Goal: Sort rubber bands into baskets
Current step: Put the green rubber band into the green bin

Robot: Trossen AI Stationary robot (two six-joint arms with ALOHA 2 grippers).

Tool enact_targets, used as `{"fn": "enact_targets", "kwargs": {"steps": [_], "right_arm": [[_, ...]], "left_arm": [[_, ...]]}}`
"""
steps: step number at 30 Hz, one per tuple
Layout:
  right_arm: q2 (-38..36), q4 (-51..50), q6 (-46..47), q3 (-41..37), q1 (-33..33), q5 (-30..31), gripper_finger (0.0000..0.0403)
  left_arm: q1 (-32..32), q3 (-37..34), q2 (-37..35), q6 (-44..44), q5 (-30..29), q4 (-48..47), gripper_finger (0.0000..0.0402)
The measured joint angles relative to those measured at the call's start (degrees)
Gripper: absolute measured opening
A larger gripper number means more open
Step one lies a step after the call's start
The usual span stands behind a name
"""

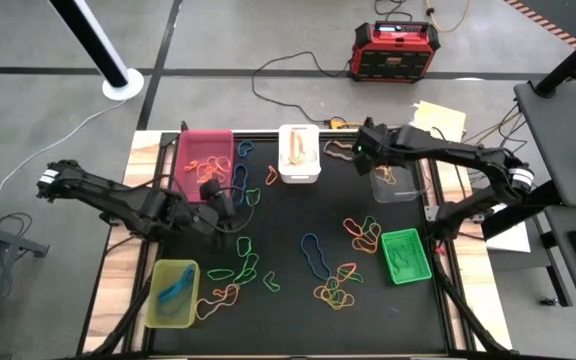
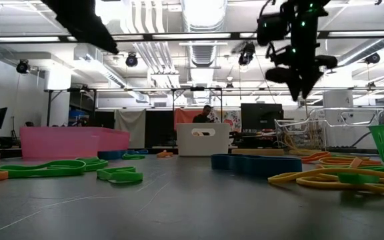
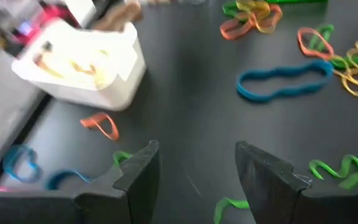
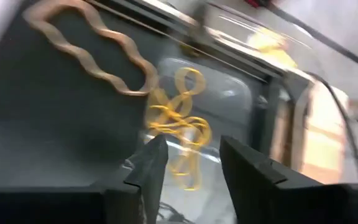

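A black mat (image 1: 298, 240) covers my table, with pale wooden strips along both side edges and grey floor beyond it; past the far edge a red-and-black power box (image 1: 396, 50) sits on that floor.

The rubber bands (image 1: 333, 290) lie loose across the mat: a dense tangle of orange, yellow and green near the middle of the near edge, a long blue loop (image 1: 314, 253) just beside it, and more green and blue ones near the far left corner. The baskets stand around them. The pink basket (image 1: 204, 153) is at the far left corner, the white basket (image 1: 299, 154) at the middle of the far edge with tan bands in it, the clear basket (image 1: 396, 182) against the right edge holding yellow bands (image 4: 179, 130), the bright green basket (image 1: 407, 256) along the right edge nearer to me, and the yellow-green basket (image 1: 172, 293) at the near left corner with a blue band inside.

My right gripper (image 1: 366, 148) hangs high over the far right part of the mat, between the white and clear baskets. In my right wrist view its fingers (image 4: 151, 165) stand apart with nothing between them, the yellow bands in the clear basket below.

My left gripper (image 1: 218, 200) hovers over the left half of the mat, near the pink basket, fingers (image 3: 138, 174) spread wide and empty.
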Motion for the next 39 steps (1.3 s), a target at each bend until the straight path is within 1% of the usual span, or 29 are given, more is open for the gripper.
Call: {"fn": "enact_targets", "kwargs": {"steps": [6, 9, 11, 14, 19, 21, 23, 29, 31, 35, 39], "right_arm": [[-1.6, 5.3, -2.0, 0.0, 11.7, 0.1, 0.0165], [-2.3, 7.3, -2.1, 0.0, 17.2, 0.5, 0.0166], [-2.4, 8.5, -2.1, 0.0, 20.4, 0.8, 0.0164], [-2.2, 11.4, -1.7, -0.7, 24.8, 3.1, 0.0161], [-1.8, 16.9, -1.0, -4.2, 30.2, 6.1, 0.0160], [-1.9, 18.9, 0.5, -5.8, 31.4, 6.7, 0.0162], [-1.9, 20.0, 1.6, -7.2, 32.2, 6.7, 0.0162], [-1.9, 24.7, 3.9, -10.3, 32.6, 6.6, 0.0164], [-1.9, 26.2, 4.0, -11.0, 32.6, 6.6, 0.0164], [-1.9, 28.6, 4.0, -12.0, 32.6, 6.6, 0.0165], [-1.9, 30.0, 4.5, -12.4, 32.7, 6.5, 0.0166]], "left_arm": [[0.0, 0.0, 2.9, -8.5, 10.1, -4.2, 0.0189], [-0.1, 0.0, 5.9, -10.1, 13.2, -5.3, 0.0189], [-0.2, -0.1, 8.5, -10.0, 13.9, -5.3, 0.0189], [-0.4, -0.4, 13.1, -7.6, 14.2, -5.0, 0.0189], [-0.5, -2.9, 19.8, -6.9, 13.5, -1.8, 0.0189], [-0.5, -3.9, 21.7, -7.5, 13.6, 0.1, 0.0189], [-0.5, -4.2, 23.3, -7.5, 15.1, 2.0, 0.0189], [-0.5, -5.8, 26.5, -6.5, 16.6, 4.5, 0.0189], [-0.5, -6.9, 27.1, -6.4, 16.8, 6.1, 0.0189], [-0.5, -9.6, 27.4, -6.5, 19.5, 11.1, 0.0189], [-0.5, -11.7, 27.3, -6.7, 19.5, 13.8, 0.0178]]}}
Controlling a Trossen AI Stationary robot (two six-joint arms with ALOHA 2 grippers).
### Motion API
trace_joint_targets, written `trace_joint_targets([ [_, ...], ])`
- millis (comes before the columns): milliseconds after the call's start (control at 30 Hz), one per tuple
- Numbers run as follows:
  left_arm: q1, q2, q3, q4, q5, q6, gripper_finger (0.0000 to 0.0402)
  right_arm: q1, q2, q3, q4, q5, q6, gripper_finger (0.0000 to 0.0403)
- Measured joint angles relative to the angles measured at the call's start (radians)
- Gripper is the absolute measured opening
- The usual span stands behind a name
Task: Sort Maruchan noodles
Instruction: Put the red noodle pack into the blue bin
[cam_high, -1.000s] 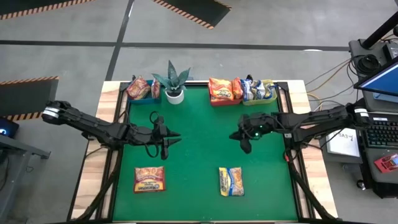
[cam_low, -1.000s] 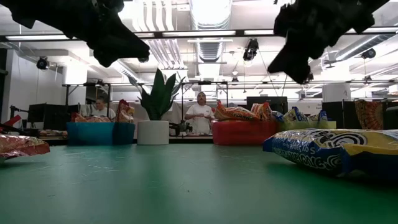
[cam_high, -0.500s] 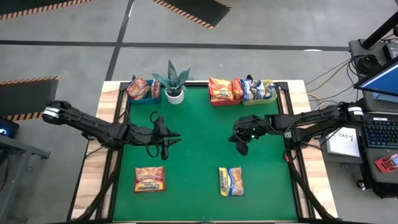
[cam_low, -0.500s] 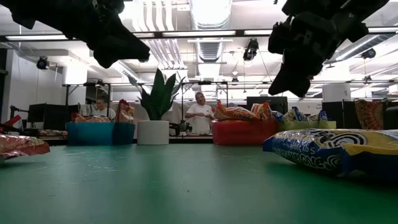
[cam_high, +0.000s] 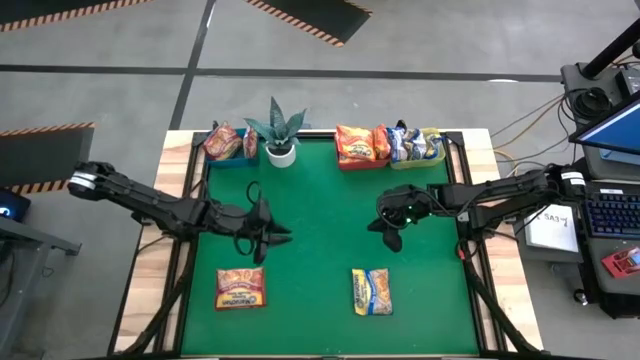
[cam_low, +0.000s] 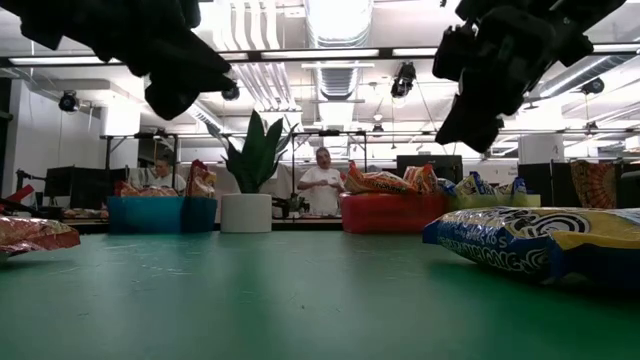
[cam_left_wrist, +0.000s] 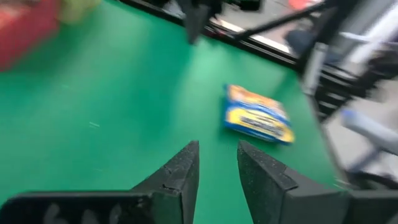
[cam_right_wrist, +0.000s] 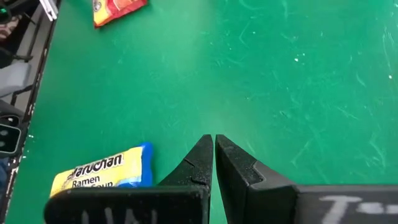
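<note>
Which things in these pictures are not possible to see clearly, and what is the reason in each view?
- Packets in the blue bin: high view, too small to count; low view, the bin wall hides them.
- Red packet: low view, cut by the picture's edge.
- Blue-and-yellow packet: left wrist view, print blurred; right wrist view, partly behind the right gripper.
- Left gripper: low view, fingertips merge into a dark shape.

A grey floor (cam_high: 120, 70) is seen around the table, crossed by dark lines; strips of orange and black hazard tape (cam_high: 300, 15) are laid on it; a desk with a keyboard (cam_high: 612, 212) and a laptop screen (cam_high: 612, 135) is placed to one side; cables (cam_high: 520, 120) are trailed across the floor; overhead, white ducts (cam_low: 335, 25) and long ceiling lights (cam_low: 320, 53) are hung; two people (cam_low: 322, 185) are seated at benches far behind.
</note>
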Motion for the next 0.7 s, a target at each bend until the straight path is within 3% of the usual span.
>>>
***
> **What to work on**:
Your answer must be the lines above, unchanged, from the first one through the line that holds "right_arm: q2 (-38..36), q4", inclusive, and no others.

> **Task result**:
Goal: Sort rubber bands into baskets
Current step: Put the green rubber band into the green bin

Robot: Trossen AI Stationary robot (two six-joint arms with ALOHA 2 grippers).

Tool enact_targets, used as `{"fn": "enact_targets", "kwargs": {"steps": [_], "right_arm": [[_, ...]], "left_arm": [[_, ...]]}}`
"""
steps: step number at 30 Hz, one per tuple
Layout:
  right_arm: q2 (-38..36), q4 (-51..50), q6 (-46..47), q3 (-41..37), q1 (-33..33), q5 (-30..31), gripper_finger (0.0000..0.0403)

No additional output is needed.